• YOUR INSTRUCTIONS: Your result should be the lines holding the word "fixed", copied from the entries below.

----

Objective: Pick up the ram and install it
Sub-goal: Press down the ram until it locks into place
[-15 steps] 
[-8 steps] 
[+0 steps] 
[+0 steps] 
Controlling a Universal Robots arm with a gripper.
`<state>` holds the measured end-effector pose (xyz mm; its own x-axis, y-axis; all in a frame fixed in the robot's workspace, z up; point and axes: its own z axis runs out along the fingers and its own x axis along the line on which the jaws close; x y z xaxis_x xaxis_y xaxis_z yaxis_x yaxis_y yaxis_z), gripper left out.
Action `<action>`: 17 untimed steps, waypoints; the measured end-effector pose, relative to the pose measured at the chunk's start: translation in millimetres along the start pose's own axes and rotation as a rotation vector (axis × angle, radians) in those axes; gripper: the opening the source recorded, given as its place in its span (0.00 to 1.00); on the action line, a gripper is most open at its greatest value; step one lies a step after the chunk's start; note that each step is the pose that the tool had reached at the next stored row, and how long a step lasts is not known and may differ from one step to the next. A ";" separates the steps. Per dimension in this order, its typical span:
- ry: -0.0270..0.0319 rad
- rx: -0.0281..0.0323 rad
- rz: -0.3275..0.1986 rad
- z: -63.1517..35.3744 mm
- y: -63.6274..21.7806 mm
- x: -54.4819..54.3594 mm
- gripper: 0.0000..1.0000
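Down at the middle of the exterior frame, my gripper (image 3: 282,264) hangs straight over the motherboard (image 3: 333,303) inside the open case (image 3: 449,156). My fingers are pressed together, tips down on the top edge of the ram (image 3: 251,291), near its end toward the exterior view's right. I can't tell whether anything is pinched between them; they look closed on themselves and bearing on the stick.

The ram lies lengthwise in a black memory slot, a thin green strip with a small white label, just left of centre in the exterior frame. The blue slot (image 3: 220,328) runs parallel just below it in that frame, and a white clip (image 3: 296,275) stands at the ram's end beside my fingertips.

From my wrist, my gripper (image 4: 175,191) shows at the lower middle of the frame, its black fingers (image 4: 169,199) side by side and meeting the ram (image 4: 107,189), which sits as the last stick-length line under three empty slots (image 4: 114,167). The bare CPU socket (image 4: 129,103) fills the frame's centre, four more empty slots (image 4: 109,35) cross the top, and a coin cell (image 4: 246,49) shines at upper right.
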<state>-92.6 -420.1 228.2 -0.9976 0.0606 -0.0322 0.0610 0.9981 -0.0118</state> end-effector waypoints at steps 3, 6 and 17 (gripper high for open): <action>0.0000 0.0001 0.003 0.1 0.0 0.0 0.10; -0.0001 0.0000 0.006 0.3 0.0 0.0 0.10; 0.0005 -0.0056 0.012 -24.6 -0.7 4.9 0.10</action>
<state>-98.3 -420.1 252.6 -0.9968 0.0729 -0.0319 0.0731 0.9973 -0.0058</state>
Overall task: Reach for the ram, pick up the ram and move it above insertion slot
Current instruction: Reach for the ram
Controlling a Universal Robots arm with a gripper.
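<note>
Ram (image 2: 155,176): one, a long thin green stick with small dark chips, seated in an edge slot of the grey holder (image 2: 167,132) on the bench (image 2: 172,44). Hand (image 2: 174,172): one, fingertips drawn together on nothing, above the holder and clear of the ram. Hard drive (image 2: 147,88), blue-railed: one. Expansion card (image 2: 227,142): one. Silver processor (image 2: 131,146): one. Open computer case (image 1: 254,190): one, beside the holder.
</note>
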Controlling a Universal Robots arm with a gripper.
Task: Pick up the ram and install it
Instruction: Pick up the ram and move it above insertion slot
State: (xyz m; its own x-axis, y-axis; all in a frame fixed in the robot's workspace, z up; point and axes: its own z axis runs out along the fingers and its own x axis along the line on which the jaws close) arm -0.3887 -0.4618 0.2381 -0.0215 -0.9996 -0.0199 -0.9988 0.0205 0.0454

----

• EXPECTED ANSWER:
`<state>` holds the measured end-effector pose (xyz mm; its own x-axis, y-axis; all in a frame fixed in the robot's workspace, z up; point and axes: its own z axis runs out along the fingers and its own x axis along the line on which the jaws close; x y z xaxis_x xaxis_y xaxis_z yaxis_x yaxis_y yaxis_z), gripper left out.
State: (xyz m; its own x-axis, y-axis; all in a frame fixed in the robot's workspace, z up; point and axes: its own z axis runs out along the fingers and its own x axis along the line on which the jaws close) arm -0.3887 -0.4618 0.2381 -0.0215 -0.9996 -0.0199 -0.9988 0.0205 0.0454

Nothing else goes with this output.